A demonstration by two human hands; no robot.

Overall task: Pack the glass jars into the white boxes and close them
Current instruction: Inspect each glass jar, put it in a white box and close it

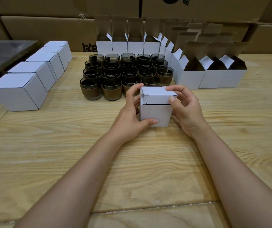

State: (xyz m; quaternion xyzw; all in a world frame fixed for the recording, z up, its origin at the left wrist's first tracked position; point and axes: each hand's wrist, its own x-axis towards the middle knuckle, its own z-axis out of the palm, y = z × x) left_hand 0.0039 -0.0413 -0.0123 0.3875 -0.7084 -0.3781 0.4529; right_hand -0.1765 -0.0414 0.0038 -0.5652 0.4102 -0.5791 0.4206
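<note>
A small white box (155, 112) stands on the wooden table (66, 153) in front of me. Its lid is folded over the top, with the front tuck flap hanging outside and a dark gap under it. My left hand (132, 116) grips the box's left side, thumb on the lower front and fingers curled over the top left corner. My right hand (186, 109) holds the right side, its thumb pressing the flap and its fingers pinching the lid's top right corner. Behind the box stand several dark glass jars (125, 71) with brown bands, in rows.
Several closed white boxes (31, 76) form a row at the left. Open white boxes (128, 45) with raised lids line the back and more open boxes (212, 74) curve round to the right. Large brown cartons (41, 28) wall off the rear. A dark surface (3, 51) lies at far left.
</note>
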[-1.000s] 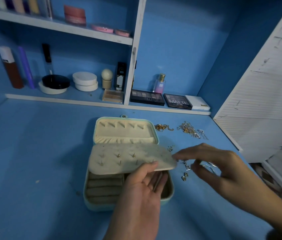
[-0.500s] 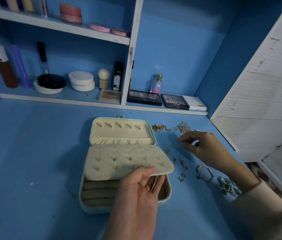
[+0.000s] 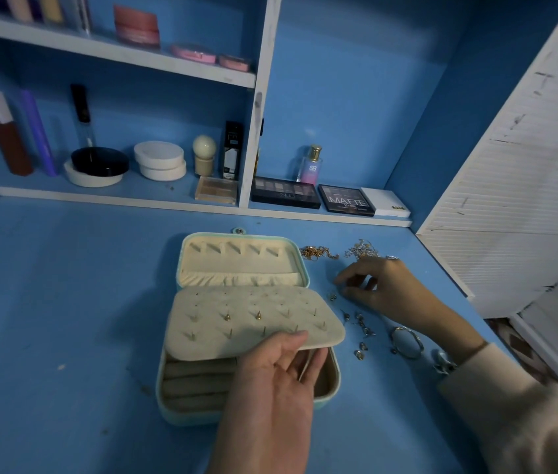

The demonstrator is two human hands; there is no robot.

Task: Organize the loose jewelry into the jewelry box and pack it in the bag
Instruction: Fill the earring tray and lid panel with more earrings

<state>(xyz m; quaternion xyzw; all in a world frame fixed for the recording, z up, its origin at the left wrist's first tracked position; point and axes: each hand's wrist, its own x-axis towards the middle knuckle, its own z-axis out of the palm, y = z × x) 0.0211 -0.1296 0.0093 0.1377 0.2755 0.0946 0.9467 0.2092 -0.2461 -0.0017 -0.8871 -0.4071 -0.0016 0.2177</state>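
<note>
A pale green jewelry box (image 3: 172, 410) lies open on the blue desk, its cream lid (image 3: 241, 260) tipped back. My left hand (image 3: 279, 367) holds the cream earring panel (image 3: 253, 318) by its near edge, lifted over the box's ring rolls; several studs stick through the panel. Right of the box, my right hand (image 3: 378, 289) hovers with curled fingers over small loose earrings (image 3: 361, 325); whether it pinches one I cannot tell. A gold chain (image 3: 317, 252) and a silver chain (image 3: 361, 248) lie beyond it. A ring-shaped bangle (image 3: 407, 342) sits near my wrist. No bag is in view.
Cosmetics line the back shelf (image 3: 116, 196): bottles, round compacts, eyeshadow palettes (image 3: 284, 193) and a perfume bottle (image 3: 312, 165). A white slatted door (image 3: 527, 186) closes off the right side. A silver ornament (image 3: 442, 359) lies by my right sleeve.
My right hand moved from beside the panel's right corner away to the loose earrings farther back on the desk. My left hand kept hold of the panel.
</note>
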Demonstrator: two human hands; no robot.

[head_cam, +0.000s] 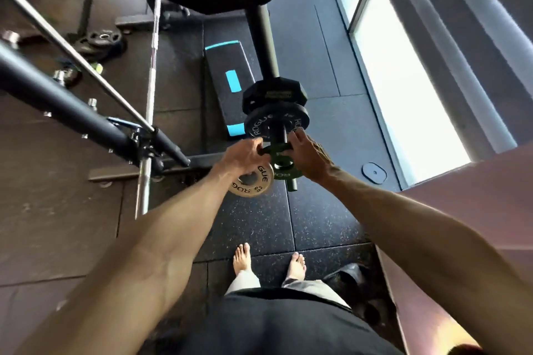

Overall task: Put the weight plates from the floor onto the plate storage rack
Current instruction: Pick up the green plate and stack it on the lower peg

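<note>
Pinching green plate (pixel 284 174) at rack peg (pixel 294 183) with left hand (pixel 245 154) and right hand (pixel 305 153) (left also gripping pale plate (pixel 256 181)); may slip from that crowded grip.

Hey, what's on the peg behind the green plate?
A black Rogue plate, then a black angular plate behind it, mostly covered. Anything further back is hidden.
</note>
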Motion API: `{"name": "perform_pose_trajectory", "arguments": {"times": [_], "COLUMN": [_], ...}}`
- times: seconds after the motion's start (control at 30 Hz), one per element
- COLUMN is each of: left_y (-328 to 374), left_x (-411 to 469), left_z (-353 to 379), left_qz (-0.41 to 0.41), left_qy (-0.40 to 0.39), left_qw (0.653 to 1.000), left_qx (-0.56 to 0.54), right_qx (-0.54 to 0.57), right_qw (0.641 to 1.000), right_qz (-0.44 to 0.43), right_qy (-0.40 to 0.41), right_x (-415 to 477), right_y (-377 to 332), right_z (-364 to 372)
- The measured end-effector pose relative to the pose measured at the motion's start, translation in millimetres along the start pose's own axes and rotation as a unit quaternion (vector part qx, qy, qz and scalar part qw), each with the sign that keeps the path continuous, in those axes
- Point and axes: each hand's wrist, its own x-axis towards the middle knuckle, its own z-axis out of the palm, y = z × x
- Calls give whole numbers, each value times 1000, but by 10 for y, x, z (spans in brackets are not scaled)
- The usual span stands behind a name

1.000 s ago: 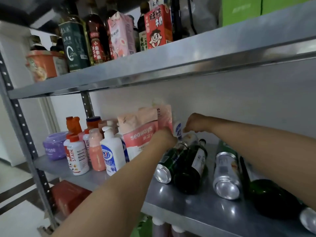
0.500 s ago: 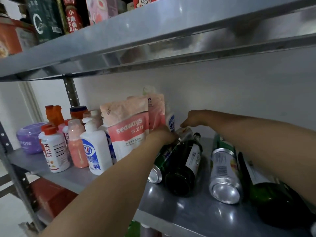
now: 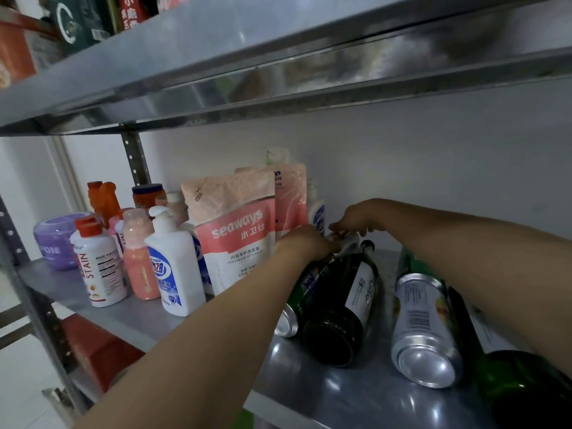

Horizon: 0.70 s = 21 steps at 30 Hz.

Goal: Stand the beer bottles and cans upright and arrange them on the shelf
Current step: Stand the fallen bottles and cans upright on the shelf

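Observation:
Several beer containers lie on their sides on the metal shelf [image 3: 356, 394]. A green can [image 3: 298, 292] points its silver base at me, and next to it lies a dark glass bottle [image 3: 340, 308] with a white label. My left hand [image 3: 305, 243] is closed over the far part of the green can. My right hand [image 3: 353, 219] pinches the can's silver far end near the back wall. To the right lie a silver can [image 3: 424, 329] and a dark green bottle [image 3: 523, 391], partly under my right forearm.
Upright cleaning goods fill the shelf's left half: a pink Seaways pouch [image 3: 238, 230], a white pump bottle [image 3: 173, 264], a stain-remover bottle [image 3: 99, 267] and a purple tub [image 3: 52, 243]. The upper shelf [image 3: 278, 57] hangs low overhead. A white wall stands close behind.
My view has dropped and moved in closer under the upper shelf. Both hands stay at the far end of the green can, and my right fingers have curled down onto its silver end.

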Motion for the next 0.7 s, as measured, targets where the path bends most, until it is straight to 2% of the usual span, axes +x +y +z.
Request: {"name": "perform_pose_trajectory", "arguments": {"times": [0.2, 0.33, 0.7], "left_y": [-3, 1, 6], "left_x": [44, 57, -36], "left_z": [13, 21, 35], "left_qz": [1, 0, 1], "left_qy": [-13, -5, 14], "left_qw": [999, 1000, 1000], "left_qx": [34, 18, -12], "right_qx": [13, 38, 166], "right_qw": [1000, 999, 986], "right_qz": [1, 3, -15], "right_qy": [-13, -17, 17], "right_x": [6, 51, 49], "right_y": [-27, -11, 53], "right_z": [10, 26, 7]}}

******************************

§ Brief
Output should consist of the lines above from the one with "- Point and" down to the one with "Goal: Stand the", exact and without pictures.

§ Your solution
- Point and axes: each hand's wrist, its own x-axis towards the middle knuckle, its own z-axis out of the palm, y = z × x
- Calls give whole numbers, each value times 1000, but by 10 for y, x, z (spans in brackets are not scaled)
- The usual span stands behind a name

1.000 s ago: 
0.500 s ago: 
now: 

Horizon: 0.70 s = 21 steps at 30 Hz.

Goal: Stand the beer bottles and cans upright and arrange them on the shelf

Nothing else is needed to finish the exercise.